The inclusion of people living with spinal cord injury (SCI) in research has allowed for an informed understanding of priorities of recovery of which bowel dysfunction and bladder dysfunction have been continuously identified. Research has also demonstrated the global disparities in SCI outcomes particularly when comparing high- and low-income countries. Currently, there is a lack of direct comparison between countries when assessing SCI outcomes. This is an exploratory study to better understand bowel and bladder dysfunction amongst individuals with SCI in India and Canada. Data from 33 participants were analyzed. Participants completed an online questionnaire assessing demographic information and the Neurogenic Bowel Dysfunction (NBD) score, Wexner score, Neurogenic Bladder Symptom Score (NBSS), and the Incontinence Quality of Life Instrument (I-QOL). Continuous data were compared using t tests. For not normally distributed data, the independent Mann-Whitney U test was used. Categorical variables were evaluated for association using Fisher's exact or chi-square test, depending on the sample size.
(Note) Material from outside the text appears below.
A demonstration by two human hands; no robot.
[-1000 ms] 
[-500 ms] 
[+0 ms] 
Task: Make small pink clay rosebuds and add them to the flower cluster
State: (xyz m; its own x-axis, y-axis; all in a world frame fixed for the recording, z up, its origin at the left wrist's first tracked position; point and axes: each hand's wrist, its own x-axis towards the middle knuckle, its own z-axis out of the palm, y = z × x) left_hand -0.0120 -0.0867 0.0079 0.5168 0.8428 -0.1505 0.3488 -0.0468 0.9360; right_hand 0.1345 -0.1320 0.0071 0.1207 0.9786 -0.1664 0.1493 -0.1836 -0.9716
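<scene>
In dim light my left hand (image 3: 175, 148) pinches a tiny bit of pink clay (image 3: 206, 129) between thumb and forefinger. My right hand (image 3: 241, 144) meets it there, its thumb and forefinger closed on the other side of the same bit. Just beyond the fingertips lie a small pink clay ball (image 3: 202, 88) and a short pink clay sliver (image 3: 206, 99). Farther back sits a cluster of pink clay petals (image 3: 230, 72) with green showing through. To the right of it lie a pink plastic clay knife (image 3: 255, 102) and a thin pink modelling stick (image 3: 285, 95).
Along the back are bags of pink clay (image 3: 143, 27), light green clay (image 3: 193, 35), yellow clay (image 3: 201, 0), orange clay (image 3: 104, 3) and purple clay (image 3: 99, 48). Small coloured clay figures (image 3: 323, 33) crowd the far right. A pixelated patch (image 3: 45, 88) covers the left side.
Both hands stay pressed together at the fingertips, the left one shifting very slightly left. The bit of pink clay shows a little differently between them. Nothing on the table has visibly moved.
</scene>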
Independent Mann-Whitney U test demonstrated that the Canadian participants had poorer bowel function with higher total NBD scores (p = .007) and less frequent bowel movements (p = .036), and they were more likely to experience uneasiness, headaches, and perspiration during bowel movements (p < .001). NBSS results indicated a small but significantly higher proportion of the Indian participants were unsatisfied or unhappy with their bladder function (p = .049). The distribution of Wexner and I-QOL scores were the same across countries. Potential explanations for differences include lifestyle, management, financial resources, patient and caregiver education, and societal pressures, which are all heavily influenced by cultural, geographical, and economic circumstances.
脊髓损伤后的肠道和膀胱功能障碍:印度与加拿大的比较
将脊髓损伤(SCI)患者纳入研究范围,有助于了解康复的优先事项,其中肠道功能障碍和膀胱功能障碍已被不断确认。研究还表明,全球脊髓损伤(SCI)的治疗效果存在差异,尤其是在比较高收入国家和低收入国家时。目前,各国在评估 SCI 结果时缺乏直接比较。 这是一项探索性研究,旨在更好地了解印度和加拿大 SCI 患者的肠道和膀胱功能障碍情况。 研究分析了 33 名参与者的数据。参与者填写了一份在线问卷,评估人口统计学信息、神经源性肠道功能障碍 (NBD) 评分、韦克斯纳评分、神经源性膀胱症状评分 (NBSS) 和尿失禁生活质量工具 (I-QOL)。连续性数据采用 t 检验进行比较。对于非正态分布数据,则采用独立的曼-惠特尼 U 检验。根据样本量的大小,使用费雪精确检验或卡方检验对分类变量的关联性进行评估。 独立曼-惠特尼 U 检验表明,加拿大参与者的排便功能较差,NBD 总分较高(p = .007),排便次数较少(p = .036),他们在排便时更容易感到不适、头痛和出汗(p < .001)。NBSS 结果表明,对自己的膀胱功能不满意或不开心的印度参与者比例虽小,但明显较高(p = .049)。Wexner评分和I-QOL评分在各国的分布情况相同。 造成差异的潜在原因包括生活方式、管理、经济资源、患者和护理人员教育以及社会压力,这些因素都深受文化、地理和经济环境的影响。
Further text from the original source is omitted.